Ошеломлённые немцы заметались по берегу реки. Они были уверены, что против них ведёт бой целая батарея, а может, и полк. Танки начали наугад обстреливать ржаное поле, где была замаскирована пушка Николая. А немецкие пехотинцы двинулись в атаку. И снова взрывы, несущие смерть вражеским солдатам, пришедшим на нашу землю.
Только через два с половиной часа фашисты смогли подобраться к одинокой пушке. К этому времени у несколько раз раненного Николая оставалось только три снаряда. Давным-давно мог бы он скрытно отступить и догнать своих — ведь задание он выполнил, противника задержал, насколько смог. Но Сиротинин всё уже решил для себя. Это ржаное поле, примыкавшее к реке, станет его рубежом, дальше которого родной земли для него не будет.
— Рус, сдавайся! — слышал он крики фашистов. — Мы уже знаем, что ты один! Ты храбро сражался, и мы сохраним тебе жизнь!
Кольцо вокруг Николая сжималось. Немецкие офицеры и солдаты подходили медленно, с опаской, держа наизготовку оружие. А старший сержант в последний раз запрокинул голову и посмотрел в синее небо, в котором пели беззаботную песню жаворонки.
— Сдавайся! — услышал он голос с акцентом совсем близко от себя.
И тогда Николай Сиротинин шагнул навстречу врагу с карабином в руках...
Всего 17 июля 1941 года мужественный солдат подбил 11 танков и 7 бронемашин, уничтожил 150 вражеских офицеров и солдат. И долго ещё стояли над телом погибшего Николая потрясённые его храбростью враги.
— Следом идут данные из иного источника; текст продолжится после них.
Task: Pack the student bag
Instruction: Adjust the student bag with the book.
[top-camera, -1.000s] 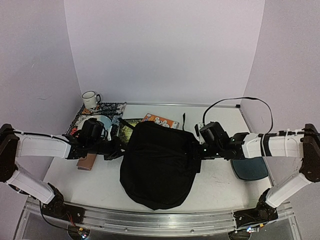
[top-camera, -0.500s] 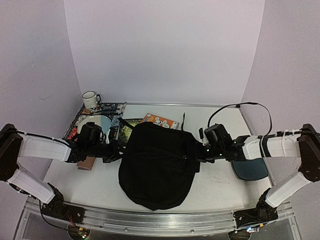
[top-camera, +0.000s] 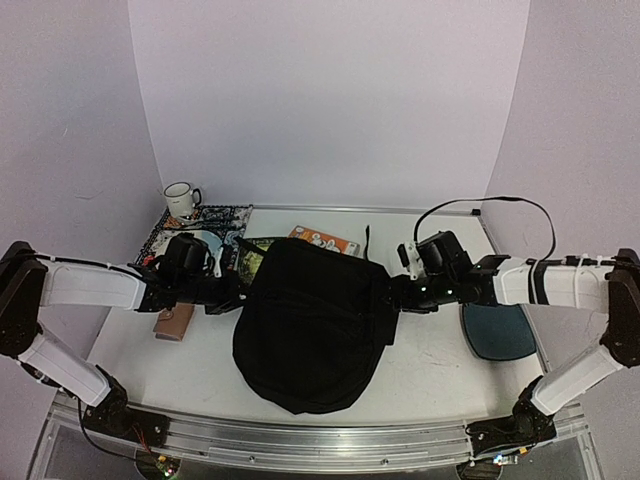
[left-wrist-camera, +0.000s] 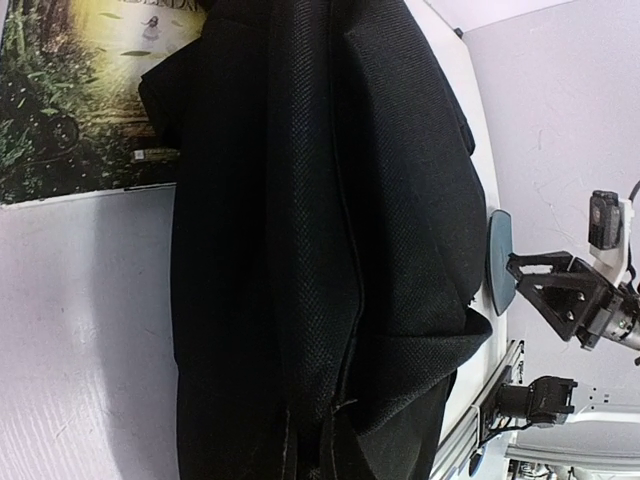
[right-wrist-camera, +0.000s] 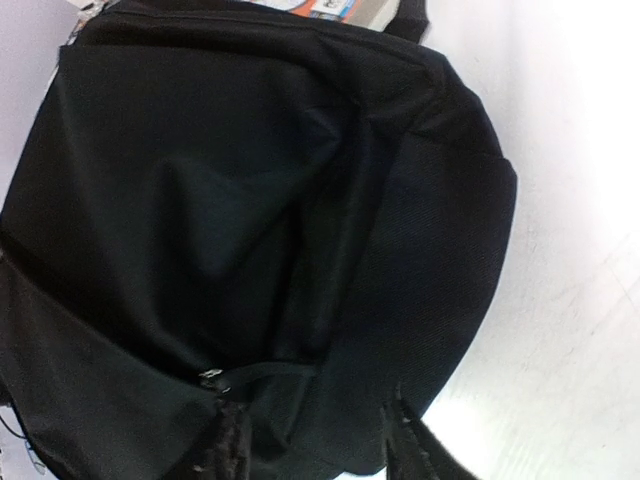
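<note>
The student bag (top-camera: 305, 325), a big black fabric backpack, lies in the middle of the table between both arms. My left gripper (top-camera: 235, 290) is at its left edge, shut on the black fabric. In the left wrist view the bag (left-wrist-camera: 330, 200) fills the frame and the left gripper (left-wrist-camera: 320, 455) is nearly lost in the cloth. My right gripper (top-camera: 392, 300) sits at the bag's right edge. In the right wrist view its fingers (right-wrist-camera: 228, 445) stand apart over the bag (right-wrist-camera: 250, 180), gripping nothing.
A forest-cover book (top-camera: 250, 255) and an orange book (top-camera: 322, 240) lie behind the bag. A white mug (top-camera: 181, 198) and a patterned cloth (top-camera: 215, 215) sit at the back left. A brown item (top-camera: 174, 322) lies under the left arm. A dark-teal pad (top-camera: 500, 335) lies right.
My right gripper's jaws have opened and let go of the bag's edge. The bag has slid a little to the left with my left gripper.
</note>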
О подвиге старшего сержанта Н. Сиротинина стало известно далеко не сразу. Только через двадцать лет после войны его посмертно наградили орденом Отечественной войны первой степени, а на месте его героической гибели установили памятник.
СПАСИТЕЛЬ ЗНАМЕНИ
Шёл август 1941 года. На окраине белорусского села Анютино[4] гремел бой. Небольшая группа советских командиров и бойцов пыталась пробиться из окружения к своим.
Но силы были неравны. К вечеру фашисты ворвались в село. В сельсовете разместили комендатуру, вывесили над ней флаг со свастикой, по улицам двинулись вражеские патрули, обшаривая местность лучами фонарей.
А в это время на поле боя появился немолодой крестьянин Дмитрий Тяпин. Его дом стоял на соседней улице, и днём он с волнением следил за неравной схваткой красноармейцев с фашистами. А теперь вышел — якобы прогуляться, а на самом деле проверить: а ну как остался кто из наших живой? Услышат немцы его стон — тут же добьют. Вон вывесили на сельсовете список поступков, за которые положен расстрел. Даже за похороны советского командира или бойца — и то расстрел.
В темноте Тяпин бесшумно обошел поле боя. Но живых не нашёл — все командиры и бойцы в неравной схватке погибли. И вдруг... словно током ударило старого колхозника. В крепко стиснутой окровавленной руке одного из погибших командиров он заметил влажно блеснувший шёлк с золотой бахромой.
— Господи Иисусе, — пробормотал Тяпин. — Неужто знамя?
Проверил — и точно, боевое знамя, снятое с древка! Видать, хотели вынести его из окружения, да не смогли. Так и погибли вместе с ним.
Старый крестьянин оглянулся. Вроде никого. Тогда он подобрал валявшуюся на земле сапёрную лопату и, стараясь действовать как можно тише, начал копать могилу.
Знамя он аккуратно сложил в вещмешок и положил рядом с погибшими. А могилу пометил одному ему понятным знаком. Теперь её никто не найдёт. А придут наши — тогда метка и пригодится. А в том, что наши ещё вернутся, Тяпин нисколько не сомневался.
...Больше двух лет находилось белорусское село Анютино под оккупацией. Всякого натерпелись сельчане от фашистов. Но вот осенью 1943-го советские войска с боями освободили Анютино. В бывшей немецкой комендатуре расположился штаб красноармейского полка. И в первый же день к штабистам пришёл высокий, крепкий старик в старой гимнастёрке, военных брюках и картузе. На него взглянули с удивлёнными улыбками.
— Вы чего тут, дедушка? — спросил часовой.
— Да мне бы командира полка повидать по делу большой важности.
Через несколько минут к старику вышел полковник. А старик чётко бросил ладонь к картузу и молодым голосом доложил:
— Товарищ полковник! Рядовой 8-й роты 301-го пехотного Бобруйского полка старой русской армии Тяпин во время германской оккупации сохранил воинское знамя.